Only two in the photo but I think I saw her feeding three.

Reactions: Like 4 | EyeCandy! 1 | Way Cool 9


----------



## barry richardson (Jul 29, 2020)

Nice, congrats!


----------



## Mike1950 (Jul 29, 2020)

I had a hummingbirds nest when I was a kid. It was from N. Idaho. Lichen on outside and the rest was cottonwood cotton. inside was a little larger than a quarter and so soft. Very cool picture..

Reactions: Like 3


----------



## woodtickgreg (Jul 29, 2020)

Very cool  so tiny.


----------



## Graybeard (Jul 29, 2020)

Thanks, I was told too they use spider webs as nesting material too. Thanks for the comments. 
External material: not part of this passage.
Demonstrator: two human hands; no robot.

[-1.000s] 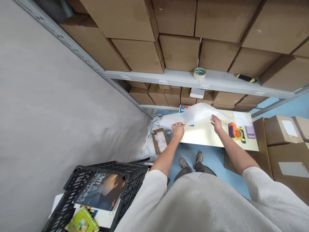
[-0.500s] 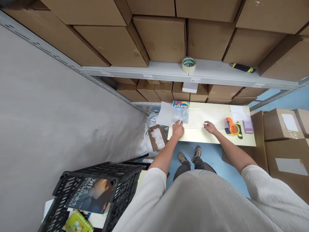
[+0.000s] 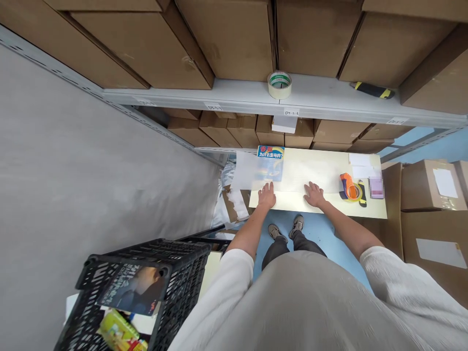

We had a commercial photo studio back in the film days and quit when things went digital. I really struggle with digital thinking, trying to teach an old dog new tricks. One trick I used with wedding photography was I set my camera at f 5.6 at a 60 of a second and duct taped it in place. I knew how far to be away from the subjects with my flash. It allowed me to schmooze with folks and helped them relax. Now with digital it seems like if I touch one button or another everything goes south fast.


----------



## rob3232 (Jul 29, 2020)

Dave, 
That’s really cool. We get ruby throats in the garden and three times in the garage. It’s strange but when they get into the garage they will not fly out open doors. They fly around the ceiling and we have to net them to release them. We also have had hummingbird moths in the garden. They are pretty cool also!

Rob

Reactions: Like 1


----------



## DLJeffs (Jul 29, 2020)

Excellent!!


----------



## gman2431 (Jul 31, 2020)

AWESOME!


----------



## Mike Hill (Jul 31, 2020)

Graybeard said:


> Thanks, I was told too they use spider webs as nesting material too. Thanks for the comments.
> 
> We had a commercial photo studio back in the film days and quit when things went digital. I really struggle with digital thinking, trying to teach an old dog new tricks. One trick I used with wedding photography was I set my camera at f 5.6 at a 60 of a second and duct taped it in place. I knew how far to be away from the subjects with my flash. It allowed me to schmooze with folks and helped them relax. Now with digital it seems like if I touch one button or another everything goes south fast.


Oh, how true, how true! However, I've been able to do away with so much flash with my new body. Can put on a 500mm and handhold interior shots of choirs and such and not be grainy/noisy much at all. I've gotten to where I embrace them new-fangled gadgets. Also like going on a vacation and not having to look forward to $500 of processing the 40 rolls I would come back with.


----------